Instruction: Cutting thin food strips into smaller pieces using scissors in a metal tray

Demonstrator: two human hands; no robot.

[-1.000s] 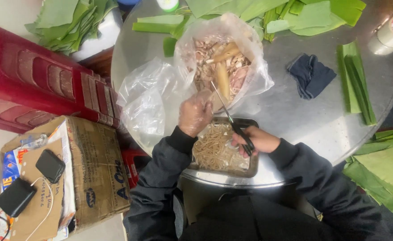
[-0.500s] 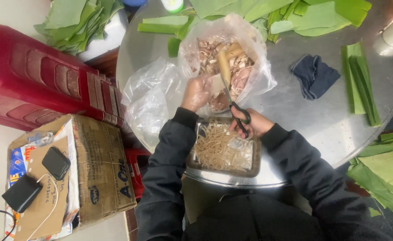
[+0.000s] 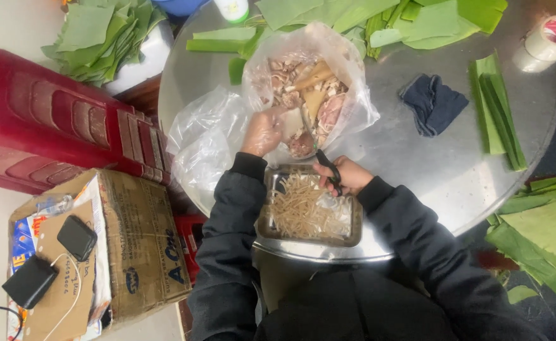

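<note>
My left hand [image 3: 263,131], in a thin clear glove, holds a pale piece of meat at the mouth of a clear plastic bag [image 3: 309,82] filled with meat pieces. Just right of it, my right hand [image 3: 349,175] grips black-handled scissors [image 3: 326,165] whose blades point up toward that piece. Below both hands a rectangular metal tray [image 3: 354,230] holds a heap of thin pale strips. Everything rests on a round metal table [image 3: 410,158].
Green leaves lie along the table's far edge [image 3: 379,19] and in a folded strip stack [image 3: 496,110]. A dark cloth [image 3: 433,104], a tape roll [image 3: 546,41] and empty plastic bags [image 3: 205,142] are on the table. Left stand a red plastic stool [image 3: 50,126] and a cardboard box [image 3: 101,246].
My left hand has reached a little farther up into the bag's mouth. The scissors have tilted toward the meat piece. The camera view has shifted slightly.
</note>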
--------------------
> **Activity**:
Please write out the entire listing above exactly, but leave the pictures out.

> **Output of the exercise**:
Instruction: Cutting thin food strips into smaller pieces using scissors in a metal tray

Demonstrator: two human hands; no robot.

[-1.000s] 
[-0.500s] 
[+0.000s] 

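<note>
My left hand [image 3: 263,131], in a thin clear glove, holds a pale piece of meat at the mouth of a clear plastic bag [image 3: 309,82] filled with meat pieces. Just right of it, my right hand [image 3: 349,175] grips black-handled scissors [image 3: 326,165] whose blades point up toward that piece. Below both hands a rectangular metal tray [image 3: 354,230] holds a heap of thin pale strips. Everything rests on a round metal table [image 3: 410,158].
Green leaves lie along the table's far edge [image 3: 379,19] and in a folded strip stack [image 3: 496,110]. A dark cloth [image 3: 433,104], a tape roll [image 3: 546,41] and empty plastic bags [image 3: 205,142] are on the table. Left stand a red plastic stool [image 3: 50,126] and a cardboard box [image 3: 101,246].
My left hand has reached a little farther up into the bag's mouth. The scissors have tilted toward the meat piece. The camera view has shifted slightly.
</note>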

The output is complete as it stands.